▸ **Exercise requirements**:
Filter the material below so that only lines containing "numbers" remain.

Dataset content below:

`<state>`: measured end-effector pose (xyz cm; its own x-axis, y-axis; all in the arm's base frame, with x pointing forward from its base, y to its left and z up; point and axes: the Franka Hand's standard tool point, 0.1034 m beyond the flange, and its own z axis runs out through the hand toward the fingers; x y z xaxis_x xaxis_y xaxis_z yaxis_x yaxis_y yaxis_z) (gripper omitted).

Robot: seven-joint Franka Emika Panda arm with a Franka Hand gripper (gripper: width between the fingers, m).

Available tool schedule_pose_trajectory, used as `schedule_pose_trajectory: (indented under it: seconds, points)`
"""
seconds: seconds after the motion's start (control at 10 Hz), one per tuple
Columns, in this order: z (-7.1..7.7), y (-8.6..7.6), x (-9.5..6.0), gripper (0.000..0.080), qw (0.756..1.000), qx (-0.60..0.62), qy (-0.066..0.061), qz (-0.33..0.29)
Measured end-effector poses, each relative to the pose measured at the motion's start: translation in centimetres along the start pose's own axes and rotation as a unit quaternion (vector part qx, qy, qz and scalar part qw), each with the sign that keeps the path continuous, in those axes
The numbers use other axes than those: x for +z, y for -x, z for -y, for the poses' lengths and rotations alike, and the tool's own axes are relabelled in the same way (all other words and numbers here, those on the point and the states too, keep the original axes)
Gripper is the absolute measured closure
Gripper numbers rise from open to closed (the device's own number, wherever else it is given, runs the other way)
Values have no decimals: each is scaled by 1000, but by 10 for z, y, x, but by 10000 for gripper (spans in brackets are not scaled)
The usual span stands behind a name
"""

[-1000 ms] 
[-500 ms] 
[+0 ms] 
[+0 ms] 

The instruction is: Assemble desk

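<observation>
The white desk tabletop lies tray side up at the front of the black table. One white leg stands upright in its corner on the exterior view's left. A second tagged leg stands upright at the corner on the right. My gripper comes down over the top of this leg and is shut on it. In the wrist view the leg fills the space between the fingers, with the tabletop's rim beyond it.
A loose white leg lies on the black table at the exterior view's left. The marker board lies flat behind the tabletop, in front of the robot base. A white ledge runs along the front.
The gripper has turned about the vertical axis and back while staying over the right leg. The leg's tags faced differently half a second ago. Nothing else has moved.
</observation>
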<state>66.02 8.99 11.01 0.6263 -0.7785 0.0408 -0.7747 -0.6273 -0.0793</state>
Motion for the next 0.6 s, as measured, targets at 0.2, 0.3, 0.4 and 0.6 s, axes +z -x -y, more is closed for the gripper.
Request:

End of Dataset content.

▸ **Exercise solution**:
The numbers use other axes than those: x for +z, y for -x, z for -y, for the poses' lengths and rotations alike, and the tool's own axes are relabelled in the same way (all other words and numbers here, those on the point and the states too, keep the original axes)
Gripper numbers rise from open to closed (the device's own number, wherever else it is given, runs the other way)

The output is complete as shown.